Destination : 27 , L'incipit d'Antoine B.
...
A la fin de la première guerre mondiale, les trains recommencèrent à rouler.
Durant tous ces étés dans un Paris occupé, en avions nous rêvés de ces
vacances. Nous étions pourtant des priviligiés car derrière l'immeuble, il y
avait une cour et des garages. Nous ne sentions ni la chaleur, ni le soleil;
nous pouvions courir, jouer à la marelle. Joue-t-on à la marelle de nos
jours ? Je n'ai pas vu depuis longtemps ces merveilleux quadrillés sur le
sol, vous amenant en sautant jusqu'au ciel. Bien sur, il y avait le Bois de
Vincennes mais maman n'aimait guère nous y conduire Tout d'abord, nous
étions à la merci de la moindre alerte mais surtout, les pelouses étaient
occupées par des soldates se gavant de brioches ; leurs uniformes craquaient
d'ailleurs aux coutures ; question ? pourquoi n'y avons nous pas droit ? Il
y avait un merveilleux manège avec un wagon et, summum, une locomotive. A
l'arrêt, nous nous précipitions tous pour y monter les premiers. SI nous
touchions trois fois le ballon suspendu au toit du manège, nous avions droit
à un tour gratuit, sinon, un seul tour ; maman ( ni les autres mamans) ne
pouvaient nous en offrir deux.
Au mois d'Octobre, notre vaillante petite mémé venait de ses Cévennes,
traversant courageusement la ligne de démarcation. Si ces messieurs lui
avaient fait ouvrir sa valise, ils auraient trouvé les dernières pêches de
vigne et quelques grappes de raisins. Elle nous racontait la campagne et
nous révions au jour où nous pourrions y partir.
Les trains ....... Fidèle à ses principes, mon père nous avait conduits à la
gare une bonne heure d'avance " pour la formation du train". Installés
royalement en 3ème classe, nous aurions le temps d'en profiter ; 12 heures
poour descendre en Cévennes. Après Clermont Ferrand commençait le défilé des
tunnels. Après une nuit agitée, la matinée s'annonçait éprouvante et
chaude.Toutes vitres ouvertes, la fumée de charbon entrait allégrement et à
l'arrivée nous avions tous des têtes de ramoneurs.
Enfin, arrivés ; la bonne fraicheur de la maison derrière ses murs
centenaires, l'eau du puits la salade de tomates à l'huile d'olive et ce
soir nous pourrions ouvrir grandes les fenêtres sans trembler derrière des
rideaux et faire hurler la radio ( en fait ma grand mère n'avait pas de
radio).
Que de trains dans ma vie ; trains africains faisant des haltes en pleine
brousse pour faire monter des femmes en boubous colorés et des indigènes
rieurs. Trains plus luxueux de mes 20 ans ; premier salaire assez
conséquent et reves de luxe dans des Trans Européens Express qui me
laissaient des fins de mois difficiles
Trains de plaisir, de rencontres vite oubliées, trains à l'arrivée où l'on
serre un etre aimé, le visage innondé de larmes ; trains de départ, les yeux
secs et le coeur prêt à éclater. Trains de la vie, ceux que l'on prend en
marche, ceux qui vous laissent sur une voie de garage et vous obligent à
prendre le chemin du retour à pied.
Et un jour ..... plus de trains. L'avion avait tout remplacé.

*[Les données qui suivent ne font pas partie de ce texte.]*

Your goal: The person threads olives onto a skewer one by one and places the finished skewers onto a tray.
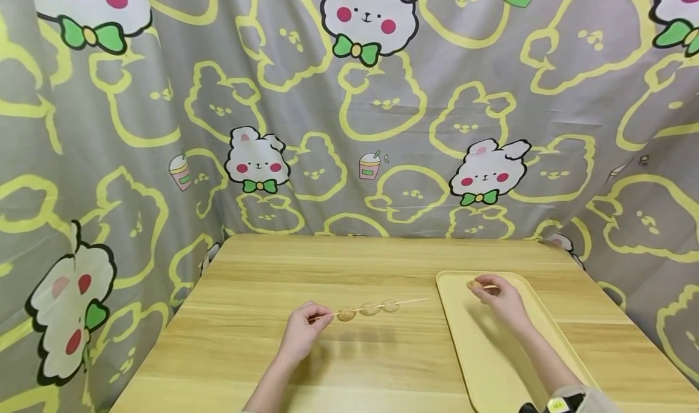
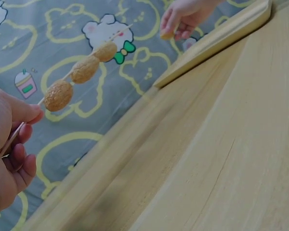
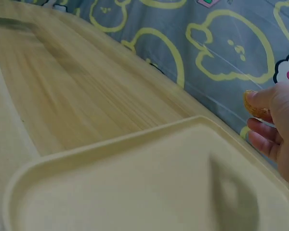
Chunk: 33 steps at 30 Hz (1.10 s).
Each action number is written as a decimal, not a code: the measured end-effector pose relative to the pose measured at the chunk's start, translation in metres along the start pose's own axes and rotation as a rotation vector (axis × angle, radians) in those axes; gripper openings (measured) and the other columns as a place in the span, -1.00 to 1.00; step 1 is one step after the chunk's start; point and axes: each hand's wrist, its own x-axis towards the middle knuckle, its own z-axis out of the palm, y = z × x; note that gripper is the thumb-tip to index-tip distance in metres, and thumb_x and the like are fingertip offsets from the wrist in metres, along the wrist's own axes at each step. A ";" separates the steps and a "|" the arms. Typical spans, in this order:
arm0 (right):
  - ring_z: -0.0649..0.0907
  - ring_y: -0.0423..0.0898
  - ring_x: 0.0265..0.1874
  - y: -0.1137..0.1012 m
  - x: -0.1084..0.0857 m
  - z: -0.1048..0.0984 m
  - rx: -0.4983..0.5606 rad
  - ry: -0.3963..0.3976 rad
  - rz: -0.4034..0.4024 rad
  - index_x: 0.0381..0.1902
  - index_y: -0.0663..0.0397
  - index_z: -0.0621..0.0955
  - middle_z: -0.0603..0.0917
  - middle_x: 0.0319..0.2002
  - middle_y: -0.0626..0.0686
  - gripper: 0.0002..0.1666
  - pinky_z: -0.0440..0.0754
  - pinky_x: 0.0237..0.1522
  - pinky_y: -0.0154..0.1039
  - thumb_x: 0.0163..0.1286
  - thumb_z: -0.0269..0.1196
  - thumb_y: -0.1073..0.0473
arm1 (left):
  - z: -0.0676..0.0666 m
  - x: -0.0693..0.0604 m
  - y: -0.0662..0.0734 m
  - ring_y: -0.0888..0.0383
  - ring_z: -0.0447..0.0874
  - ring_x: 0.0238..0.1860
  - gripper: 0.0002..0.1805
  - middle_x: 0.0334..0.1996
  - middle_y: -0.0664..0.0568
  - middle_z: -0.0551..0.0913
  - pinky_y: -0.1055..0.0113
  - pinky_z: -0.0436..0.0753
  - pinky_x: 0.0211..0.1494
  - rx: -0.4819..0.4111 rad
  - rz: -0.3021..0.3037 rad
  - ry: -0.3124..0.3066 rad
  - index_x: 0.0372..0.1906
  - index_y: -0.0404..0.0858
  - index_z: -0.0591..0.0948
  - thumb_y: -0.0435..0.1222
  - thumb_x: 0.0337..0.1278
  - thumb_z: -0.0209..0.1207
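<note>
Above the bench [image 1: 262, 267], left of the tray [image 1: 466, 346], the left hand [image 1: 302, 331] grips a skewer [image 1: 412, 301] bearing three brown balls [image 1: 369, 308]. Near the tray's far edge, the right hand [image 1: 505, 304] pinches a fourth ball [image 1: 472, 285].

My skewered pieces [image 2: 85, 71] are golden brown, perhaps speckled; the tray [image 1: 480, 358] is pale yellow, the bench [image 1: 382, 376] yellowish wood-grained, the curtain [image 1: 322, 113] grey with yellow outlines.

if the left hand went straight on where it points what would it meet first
In the head view, the left hand, its skewer leading, would probably first meet the brown piece in the right hand, over the tray; depth is unclear, so it might miss.
</note>
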 end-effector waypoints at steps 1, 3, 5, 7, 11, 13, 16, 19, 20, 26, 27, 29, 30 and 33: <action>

Rien ne pourra remplacer la magie d'un voyage en train ; au crépuscule,
lorsque les fenêtres des petites maisons s'allument ; sitot vues, sitot
parties. Mystères des vies derrière les rideaux blancs, amour, haine,
secrets ?
Reve d'un voyage vers Venise à bord de l'Orient Express. Compartiments aux
bois rares, à l'heure du thé, déguster le breuvage en fumant une cigarette
parfumée, non pour la cigarette mais pour le long fume cigarette si
élégant.Emotions furtives des ombres dans le couloir ; chapeau et moustaches
d'Hercule Poirot, silhouette ronde d'Alfred Hitchkok ? Non, sourire
rassurant du controleur dans son uniforme rutilant.
Quitte Paris le soir sous la grisaille et se réveiller le matin dans la
campagne Avignonnaise ; ouvrir des yeux éblouis par la lumière de Provence
;le compartiment sent déjà le thym et la garrigue, les cigales nous
accueillent ; une fois encore, mon enfance, mon Midi.
Un jour viendra où je partirai vers l'un de ces pays "dont on nous parle
dans les chansons" ; ils sont ailleurs, bien loin d'ici ce jour là
accompagnez moi ; nous prendrons des trains qui partent.